(How to complete this task) Two lines in the data below mark the range: the one with "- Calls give" and the one with "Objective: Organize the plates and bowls". Return both, along with every line between them, exactly.

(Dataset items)
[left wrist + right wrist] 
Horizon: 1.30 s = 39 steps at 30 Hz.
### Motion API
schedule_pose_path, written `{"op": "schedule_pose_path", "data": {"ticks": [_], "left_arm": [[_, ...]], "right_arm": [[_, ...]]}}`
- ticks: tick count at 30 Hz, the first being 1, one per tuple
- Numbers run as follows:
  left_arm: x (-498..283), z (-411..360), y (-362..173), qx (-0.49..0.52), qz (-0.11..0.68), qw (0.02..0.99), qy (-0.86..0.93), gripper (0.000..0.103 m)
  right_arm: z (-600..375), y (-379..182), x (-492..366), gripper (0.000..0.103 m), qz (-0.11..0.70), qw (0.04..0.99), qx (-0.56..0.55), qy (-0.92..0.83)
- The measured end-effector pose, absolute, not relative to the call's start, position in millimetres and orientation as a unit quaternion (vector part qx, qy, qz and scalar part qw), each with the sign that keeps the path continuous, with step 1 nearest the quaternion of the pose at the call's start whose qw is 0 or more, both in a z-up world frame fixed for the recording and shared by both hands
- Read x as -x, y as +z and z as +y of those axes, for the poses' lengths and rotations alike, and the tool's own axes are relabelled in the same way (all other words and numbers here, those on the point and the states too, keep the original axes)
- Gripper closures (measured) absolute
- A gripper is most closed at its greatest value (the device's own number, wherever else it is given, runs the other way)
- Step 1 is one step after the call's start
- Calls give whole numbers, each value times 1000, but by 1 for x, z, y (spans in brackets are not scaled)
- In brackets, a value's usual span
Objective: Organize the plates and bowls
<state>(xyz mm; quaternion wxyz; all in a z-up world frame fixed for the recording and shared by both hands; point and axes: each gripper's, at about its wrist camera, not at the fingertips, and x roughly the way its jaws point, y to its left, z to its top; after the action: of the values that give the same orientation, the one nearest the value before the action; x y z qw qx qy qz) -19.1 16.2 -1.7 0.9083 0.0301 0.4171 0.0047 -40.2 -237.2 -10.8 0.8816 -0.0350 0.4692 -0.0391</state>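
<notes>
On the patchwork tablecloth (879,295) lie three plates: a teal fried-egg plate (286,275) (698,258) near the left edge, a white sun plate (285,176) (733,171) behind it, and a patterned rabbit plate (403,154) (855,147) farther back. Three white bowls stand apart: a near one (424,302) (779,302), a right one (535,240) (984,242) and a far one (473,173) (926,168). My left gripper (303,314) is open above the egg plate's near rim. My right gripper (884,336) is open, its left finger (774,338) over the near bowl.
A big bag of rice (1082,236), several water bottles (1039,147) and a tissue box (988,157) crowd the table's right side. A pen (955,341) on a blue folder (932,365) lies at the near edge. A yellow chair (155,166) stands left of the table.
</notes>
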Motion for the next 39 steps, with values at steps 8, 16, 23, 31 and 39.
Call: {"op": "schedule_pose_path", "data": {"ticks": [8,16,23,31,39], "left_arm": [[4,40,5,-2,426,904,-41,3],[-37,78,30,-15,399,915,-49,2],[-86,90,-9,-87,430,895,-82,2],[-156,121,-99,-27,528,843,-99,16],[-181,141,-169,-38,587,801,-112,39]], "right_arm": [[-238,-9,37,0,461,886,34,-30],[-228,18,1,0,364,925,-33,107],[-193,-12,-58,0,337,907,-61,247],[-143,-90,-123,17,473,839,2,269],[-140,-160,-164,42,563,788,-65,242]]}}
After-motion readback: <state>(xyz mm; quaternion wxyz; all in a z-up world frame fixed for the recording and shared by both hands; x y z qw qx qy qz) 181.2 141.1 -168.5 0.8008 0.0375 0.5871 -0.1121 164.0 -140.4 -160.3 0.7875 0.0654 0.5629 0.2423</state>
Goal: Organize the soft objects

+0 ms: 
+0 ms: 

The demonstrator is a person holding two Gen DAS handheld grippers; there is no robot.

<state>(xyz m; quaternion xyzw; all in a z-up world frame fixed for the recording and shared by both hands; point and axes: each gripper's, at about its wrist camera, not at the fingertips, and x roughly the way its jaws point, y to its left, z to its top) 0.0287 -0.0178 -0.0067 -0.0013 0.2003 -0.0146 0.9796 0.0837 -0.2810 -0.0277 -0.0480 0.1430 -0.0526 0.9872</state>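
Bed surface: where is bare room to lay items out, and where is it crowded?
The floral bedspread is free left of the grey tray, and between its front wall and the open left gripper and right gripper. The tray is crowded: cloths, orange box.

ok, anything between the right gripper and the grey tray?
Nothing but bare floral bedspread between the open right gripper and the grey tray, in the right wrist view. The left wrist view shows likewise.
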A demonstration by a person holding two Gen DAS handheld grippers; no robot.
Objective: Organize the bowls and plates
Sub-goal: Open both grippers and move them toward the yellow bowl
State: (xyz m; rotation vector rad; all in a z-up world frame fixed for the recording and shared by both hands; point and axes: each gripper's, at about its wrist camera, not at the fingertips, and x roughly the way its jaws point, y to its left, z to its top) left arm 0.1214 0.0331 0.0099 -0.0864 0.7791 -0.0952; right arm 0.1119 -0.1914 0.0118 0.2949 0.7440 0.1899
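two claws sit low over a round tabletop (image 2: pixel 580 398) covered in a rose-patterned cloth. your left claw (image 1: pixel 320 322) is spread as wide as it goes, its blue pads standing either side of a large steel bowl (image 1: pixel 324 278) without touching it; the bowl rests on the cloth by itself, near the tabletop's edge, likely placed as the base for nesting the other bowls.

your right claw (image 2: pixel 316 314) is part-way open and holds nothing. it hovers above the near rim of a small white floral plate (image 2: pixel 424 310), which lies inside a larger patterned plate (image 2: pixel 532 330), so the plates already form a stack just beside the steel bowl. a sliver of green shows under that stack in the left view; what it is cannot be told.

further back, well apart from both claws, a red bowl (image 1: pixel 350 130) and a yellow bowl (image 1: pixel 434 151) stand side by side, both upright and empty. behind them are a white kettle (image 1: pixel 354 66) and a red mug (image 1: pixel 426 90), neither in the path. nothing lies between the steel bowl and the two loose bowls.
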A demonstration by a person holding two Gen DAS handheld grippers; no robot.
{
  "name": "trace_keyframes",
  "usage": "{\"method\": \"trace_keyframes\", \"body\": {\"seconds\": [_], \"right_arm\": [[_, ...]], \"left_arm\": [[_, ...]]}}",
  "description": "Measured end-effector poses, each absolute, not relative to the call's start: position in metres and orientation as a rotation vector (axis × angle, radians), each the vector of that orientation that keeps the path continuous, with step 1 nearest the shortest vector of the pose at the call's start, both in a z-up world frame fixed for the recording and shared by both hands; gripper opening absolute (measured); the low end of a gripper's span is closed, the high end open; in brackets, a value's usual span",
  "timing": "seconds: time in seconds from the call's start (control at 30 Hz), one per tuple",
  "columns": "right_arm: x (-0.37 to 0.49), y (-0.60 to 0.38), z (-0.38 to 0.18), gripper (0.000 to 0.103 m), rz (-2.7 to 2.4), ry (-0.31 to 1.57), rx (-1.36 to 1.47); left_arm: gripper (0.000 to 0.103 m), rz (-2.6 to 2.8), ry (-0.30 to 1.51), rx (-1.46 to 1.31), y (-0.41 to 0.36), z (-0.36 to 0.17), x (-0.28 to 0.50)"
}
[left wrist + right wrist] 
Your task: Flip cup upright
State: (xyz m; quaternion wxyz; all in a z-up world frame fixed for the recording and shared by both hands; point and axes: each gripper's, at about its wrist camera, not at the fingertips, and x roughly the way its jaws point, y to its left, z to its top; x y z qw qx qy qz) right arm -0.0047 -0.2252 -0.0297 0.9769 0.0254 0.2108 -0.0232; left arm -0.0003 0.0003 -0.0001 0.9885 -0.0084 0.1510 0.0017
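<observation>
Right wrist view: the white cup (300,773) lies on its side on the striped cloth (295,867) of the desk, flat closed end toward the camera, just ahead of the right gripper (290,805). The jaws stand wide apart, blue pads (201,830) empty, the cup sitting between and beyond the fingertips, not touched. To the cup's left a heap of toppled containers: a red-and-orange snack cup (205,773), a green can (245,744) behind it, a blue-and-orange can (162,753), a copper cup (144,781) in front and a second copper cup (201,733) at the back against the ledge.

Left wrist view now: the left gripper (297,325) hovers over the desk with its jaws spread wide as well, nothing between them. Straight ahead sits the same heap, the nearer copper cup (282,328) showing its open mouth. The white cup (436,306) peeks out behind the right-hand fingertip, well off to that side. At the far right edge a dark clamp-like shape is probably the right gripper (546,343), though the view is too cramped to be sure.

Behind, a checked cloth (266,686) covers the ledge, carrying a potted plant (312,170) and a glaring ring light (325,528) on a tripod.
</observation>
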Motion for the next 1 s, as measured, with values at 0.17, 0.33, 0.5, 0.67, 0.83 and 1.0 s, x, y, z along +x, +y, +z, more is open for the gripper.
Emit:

(The answer)
- Calls give whole numbers, each value times 1000, but by 1 for x, z, y (spans in brackets are not scaled)
- In brackets, a value's usual span
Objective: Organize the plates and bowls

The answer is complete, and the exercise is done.